The work is of scientific interest and contributed to current endeavors to optimize the downstream processing as one of the crucial stages during the PHA production process. The work is unique, and the experiments are well planned and reproducible for peers.

 Some aspects should be addressed in order to further improve the manuscript:

• Unfortunately, line numbering is missing, which makes it cumbersome to comment the text.

R: Thank you for the remark. We will include the number of lines in the revised version.

 

• Be consistent with polymer names and their abbreviations: you mix “poly-3-hydroxybutyrate” and “polyhydroxybutyrate”; it should be “poly(3-hydroxybutyrate)” (also in title!). you mix PHB, P3HB, and P(3HB). I suggest using P(3HB) consistently.

 

R: Thank you for the remark. We have standardized the name to poly(3-hydroxybutyrate) and used the abbreviation P(3HB) consistently throughout the manuscript.

 

• Abstract, page 2, page 3, etc.: “molecular weight“: which?? Weight average molecular weight? Mass average molecular weight?

 

R: Thank for the comment.  In the new version of the manuscript we included in all cases “weight average molecular weight”.

 

• Abstract: 2 (respect to PHB initial P(3HB)”: unclear!

R: Thank you for the comment. We have clarified that paragraph in the text, indicating that we are referring to the yield and purity of P3HB extracted from the cellular biomass (page, 1 lines 23-26).

 

• Page 2: “as short-chain and medium-chain PHAs”: what about long-chain PHAs?

 

R: Thank you for the remark. In the new version, we included “short-chain, medium-chain, or long-chain PHAs” (page 2,  lines 82-83).

 

• Page 2: “such as batch and fed-batch”: what about continuous processes for PHA production? Suggested to refer to a standard article published on this topic in Fermentation: Koller, M. (2018). A review on established and emerging fermentation schemes for microbial production of polyhydroxyalkanoate (PHA) biopolyesters. Fermentation, 4(2), 30.

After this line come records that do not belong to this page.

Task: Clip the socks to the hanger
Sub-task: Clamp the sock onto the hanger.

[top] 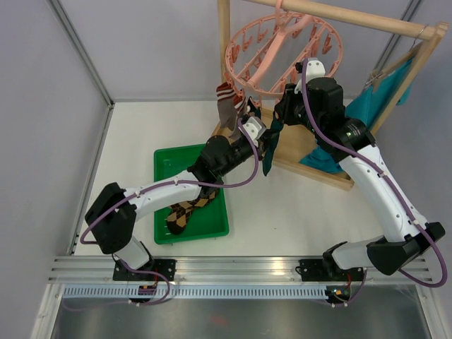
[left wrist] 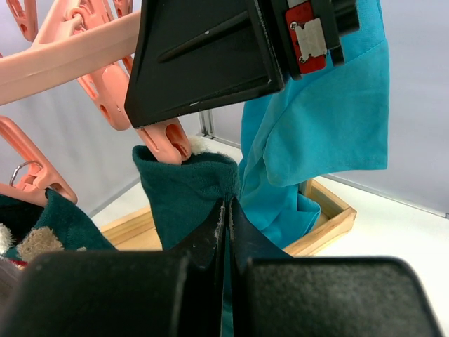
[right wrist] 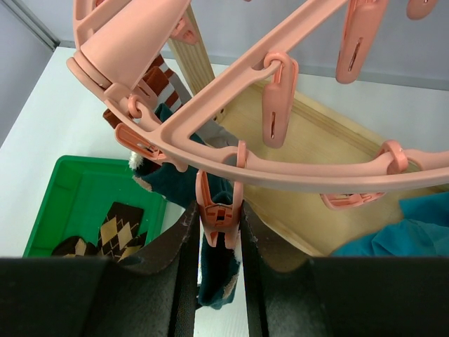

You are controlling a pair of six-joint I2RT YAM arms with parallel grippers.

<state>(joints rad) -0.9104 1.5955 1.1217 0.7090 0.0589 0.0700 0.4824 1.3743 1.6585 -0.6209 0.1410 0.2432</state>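
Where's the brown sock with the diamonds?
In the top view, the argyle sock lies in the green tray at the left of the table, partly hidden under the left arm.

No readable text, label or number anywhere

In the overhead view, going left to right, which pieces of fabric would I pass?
brown argyle sock lying in the green tray → striped-cuff sock hanging → dark teal sock → bright teal cloth
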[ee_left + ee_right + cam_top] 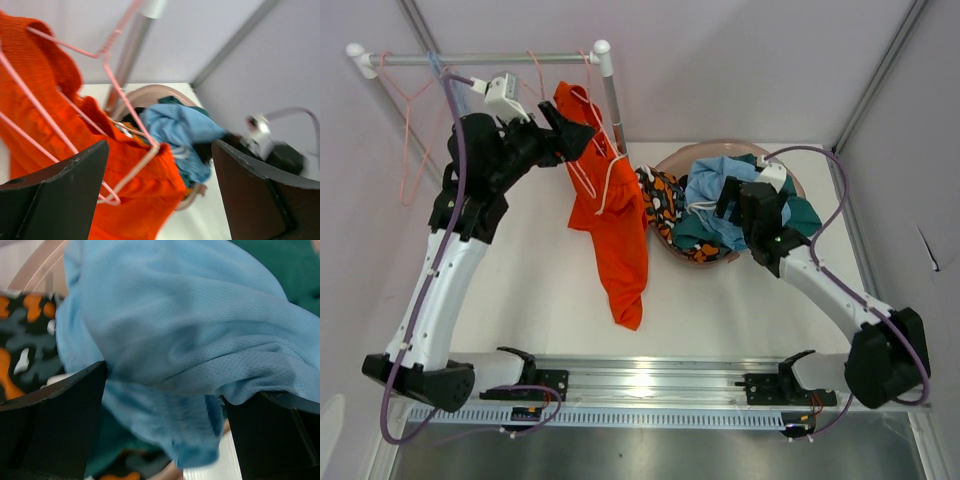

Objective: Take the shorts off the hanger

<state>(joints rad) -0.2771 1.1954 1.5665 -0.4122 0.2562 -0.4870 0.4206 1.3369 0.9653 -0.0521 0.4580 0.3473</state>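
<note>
Orange shorts [610, 225] hang on a pink hanger [102, 54] from the rack [490, 59], both between the left gripper's [160, 145] parted fingers, nothing pinched. Risk: closing here would likely catch wire with cloth and drag the hanger off the rail. Right gripper [164, 382], spread wide, sits over light blue shorts [175, 315] heaped in the basin [665, 165]. White table [520, 290], pale walls close around.

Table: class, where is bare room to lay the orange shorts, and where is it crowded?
Bare: between the left arm and the orange shorts; in front of the basin, beside the right arm. Crowded: the basin, heaped with other shorts.
</note>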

R: Thanks for the suggestion, in the new version of the manuscript we have included the indicated reference (page 2,  line 91).

 

• Page 2: “products of lipid nature“: “lipophilic products”

R: Thanks for the comment, we have already included the modification in the text (page 2,  line 99).

 

• Page 3: References [15-20]: not all of them refer to „bacteriophages that infect bacteria”, e.g., [17] uses the genetic info for lysozyme production from Gallus gallus.

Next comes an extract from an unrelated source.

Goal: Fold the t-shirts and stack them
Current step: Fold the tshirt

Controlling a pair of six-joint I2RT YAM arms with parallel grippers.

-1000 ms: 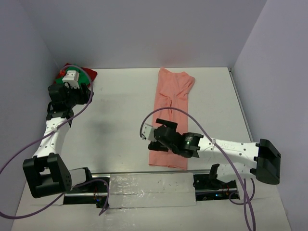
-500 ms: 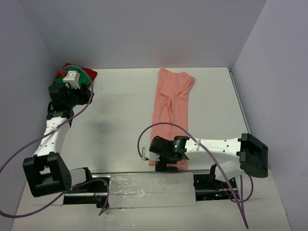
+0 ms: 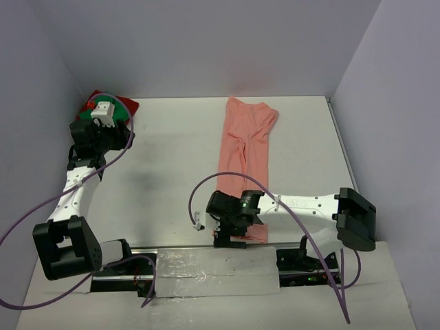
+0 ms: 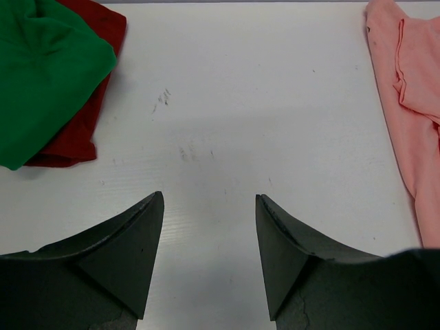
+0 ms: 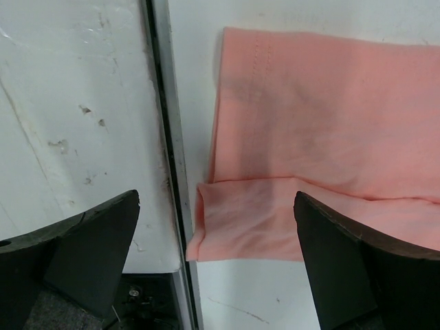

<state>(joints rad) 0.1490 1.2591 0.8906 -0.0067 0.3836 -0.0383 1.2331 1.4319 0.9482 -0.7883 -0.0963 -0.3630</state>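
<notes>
Lower centre: right tool (image 5: 216,206) released, jaws wide over near hem of salmon-pink t-shirt (image 3: 244,155), which stretches toward upper centre. Upper left: left tool (image 4: 210,199) released above bench (image 4: 227,103), green t-shirt (image 4: 41,69) atop dark red t-shirt (image 4: 103,27) just beyond.

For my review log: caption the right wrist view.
Open right gripper above a corner of the salmon-pink t-shirt at the table edge.
</notes>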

R: Thanks for the comment. We made the correction in the new version (page 3, line 183).

 

• Page 3: “6.0 ± 0.04 mmol L⁻¹ h-1“: „-1“ in superscript

R: Thanks for the comment, we have already included the modification in the text (page 3, line 189).

 

• Page 3: “Holland”: should be “The Netherlands” (Holland is only a part thereof)

R: Thanks for the comment, we have already included “The Netherlands” in the text (page 4, line 288).

 

• explain “Di/DT“

R: Thanks for the comment. Di/DT is the ratio between the diameter of Rushton impeller for a bioreactor 3 litters on diameter tank of 3 litters. This was included in the new version (page 4, lines 290-291).

 

• 2: „of H2SO4 at 90 °C“: concentration of acid?

           R: Thank you for the observation. We have now specified “concentrated H₂SO₄,” which is typically ~98%.

 

• 3: “Mean molecular mass“: thsi terminus is unclear: should be average molecular mass (weight or number; see above comment).

    R: Thank you so much for the comment. In this study, we used the term average molecular mass weight. For clarification, the term "mean molecular mass" was changed to "average molecular mass weight" throughout the article.

 

• 6: there is a comment text field to be removed

R: Thank you for the observation. We have removed the comment text.

 

• 6: what are “independent cultures”?

R: Independent cultivations were defined as bioreactor kinetics performed at separate times using independent inocula, under identical operating conditions, and conducted in triplicate.

 

 

• Generally: “et al”: “et al.»

R: Thank you for the observation. All references have now been corrected to “et al.”

 

Round 2

Reviewer 1 Report

Comments and Suggestions for Authors

The revised manuscript present improved quality, although its novelty is still lacked.